History of Psychological Assessments
Essay by smd297 • December 26, 2012 • Research Paper • 800 Words (4 Pages) • 1,772 Views
During the Second World War, the University of Minnesota was developing the psychological test for the development of psychopathology with the help of funding from the Works Progress Administration (WPA), an employment aide program for depression era. With this help, emerge the personality test, Minnesota Multiphasic Personality Inventory (MMPI) that is applicable in various setting such as medical, clinical, industrial, and correctional facility in the United States. The primary purpose of the emergence of the test was for the medical reasons and it was generated by the intersecting interests of psychiatry and clinical psychology by the researchers, Starke R. Hathaway, a clinical psychologist, and J. Charnley McKinley, a neuropsychiatrist. Both of the researchers came to "operationalize the measurement of human behavior in a manner that reflected their immediate institutional environment and the wider contemporary professional context of mental health care" (Buchanan, 1994).
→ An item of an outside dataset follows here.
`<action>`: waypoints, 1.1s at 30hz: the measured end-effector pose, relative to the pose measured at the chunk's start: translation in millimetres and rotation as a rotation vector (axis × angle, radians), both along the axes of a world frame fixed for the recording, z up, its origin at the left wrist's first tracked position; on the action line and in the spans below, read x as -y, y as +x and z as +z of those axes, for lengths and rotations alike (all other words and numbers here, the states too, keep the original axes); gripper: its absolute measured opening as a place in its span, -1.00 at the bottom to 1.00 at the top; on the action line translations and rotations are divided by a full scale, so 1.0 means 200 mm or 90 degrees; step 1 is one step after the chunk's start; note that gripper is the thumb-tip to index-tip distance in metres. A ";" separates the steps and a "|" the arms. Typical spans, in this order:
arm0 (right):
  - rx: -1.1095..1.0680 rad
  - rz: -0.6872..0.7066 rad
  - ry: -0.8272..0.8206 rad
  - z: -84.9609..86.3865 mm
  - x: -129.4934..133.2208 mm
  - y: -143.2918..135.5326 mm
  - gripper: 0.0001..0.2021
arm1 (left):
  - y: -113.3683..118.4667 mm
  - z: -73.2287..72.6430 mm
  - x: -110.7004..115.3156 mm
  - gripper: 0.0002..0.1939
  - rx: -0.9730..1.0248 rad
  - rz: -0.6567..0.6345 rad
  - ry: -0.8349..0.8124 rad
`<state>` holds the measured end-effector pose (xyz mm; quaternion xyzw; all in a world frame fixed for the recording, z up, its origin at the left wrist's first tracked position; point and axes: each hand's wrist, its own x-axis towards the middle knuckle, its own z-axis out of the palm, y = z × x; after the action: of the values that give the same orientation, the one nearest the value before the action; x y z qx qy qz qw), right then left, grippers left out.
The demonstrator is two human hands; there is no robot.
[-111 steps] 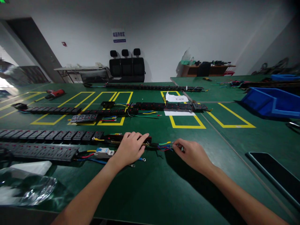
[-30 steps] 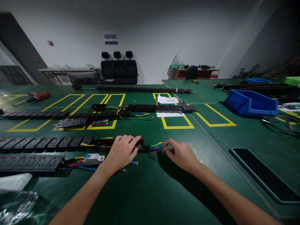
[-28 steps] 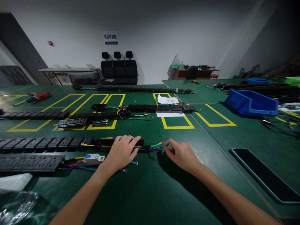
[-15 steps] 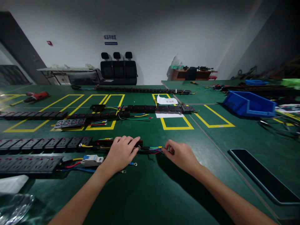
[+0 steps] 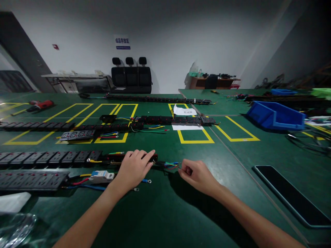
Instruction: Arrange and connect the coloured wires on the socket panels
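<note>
In the head view, my left hand (image 5: 133, 168) lies over a dark narrow strip part (image 5: 154, 157) with a reddish-brown edge. Its thumb is on the near side and its fingers are over the far side, gripping it from above. A bundle of thin coloured wires (image 5: 169, 164), blue, green and red, comes out of the part's right end. At the wires' tips my right hand (image 5: 198, 174) is closed in a pinch on a wire; its exact hold is partly hidden. Left of my left hand, a black power strip (image 5: 51, 158) lies in line with the part.
A second power strip (image 5: 33, 181) and a white-blue circuit breaker (image 5: 102, 176) with ring-ended wires lie nearer. A phone (image 5: 292, 194) lies at right, a blue bin (image 5: 276, 115) behind it. More strips (image 5: 165, 120) and a red drill (image 5: 41, 106) lie farther back.
My right hand has shifted slightly down at the wire tips. The wires have spread, and the yellow tip seen before no longer shows. My left hand stays in place.
</note>
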<state>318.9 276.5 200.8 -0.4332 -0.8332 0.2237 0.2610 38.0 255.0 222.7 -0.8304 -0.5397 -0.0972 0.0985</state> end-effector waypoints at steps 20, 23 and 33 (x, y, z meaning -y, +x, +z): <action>0.117 -0.127 0.078 0.01 -0.05 0.04 -0.85 | 0.00 0.01 -0.01 -0.59 0.014 -0.002 -0.015; 0.115 -0.129 0.070 -0.01 -0.06 0.04 -0.87 | 0.00 0.01 0.00 -0.59 0.015 -0.002 -0.015; 0.078 0.010 0.098 -0.02 -0.06 0.04 -0.71 | 0.01 0.02 0.00 -0.60 0.018 -0.001 -0.023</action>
<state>327.9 288.0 197.6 -0.4181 -0.8658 0.1343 0.2400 39.2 255.6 226.2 -0.8311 -0.5420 -0.0993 0.0756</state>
The importance of the MMPI was noted because it condensed the psychiatric interview questions for the patients that were once seen to be very expensive. The uses for the test cited by the researchers included "estimating abnormal mental characteristic in a population, basically finding out the neurotic and psychotic individuals in a population before the deviation became overt and improving the objective of the clinical diagnosis" (Buchanan, p. 150, 1994). The questions that the researchers designed were pooled from various sources such as clinical experience to psychological contribution as well as sociology. The questions on purposefully were designed and written in a simple first-person statement, in which a respondent only has to answer "true" or "false." Furthermore, the test was designed to have a scale that was of an unimportance, in which a high score were indicative of response pattern like that of the criterion groups and could be interpreted as a psychopathology. Therefore, for this particular personality test, "the respondents answering "why" is not of a concern, rather it was a pattern of responses was a key element, and response pattern were given meaning by reference to group level responses" (Buchanan, p. 152, 1994).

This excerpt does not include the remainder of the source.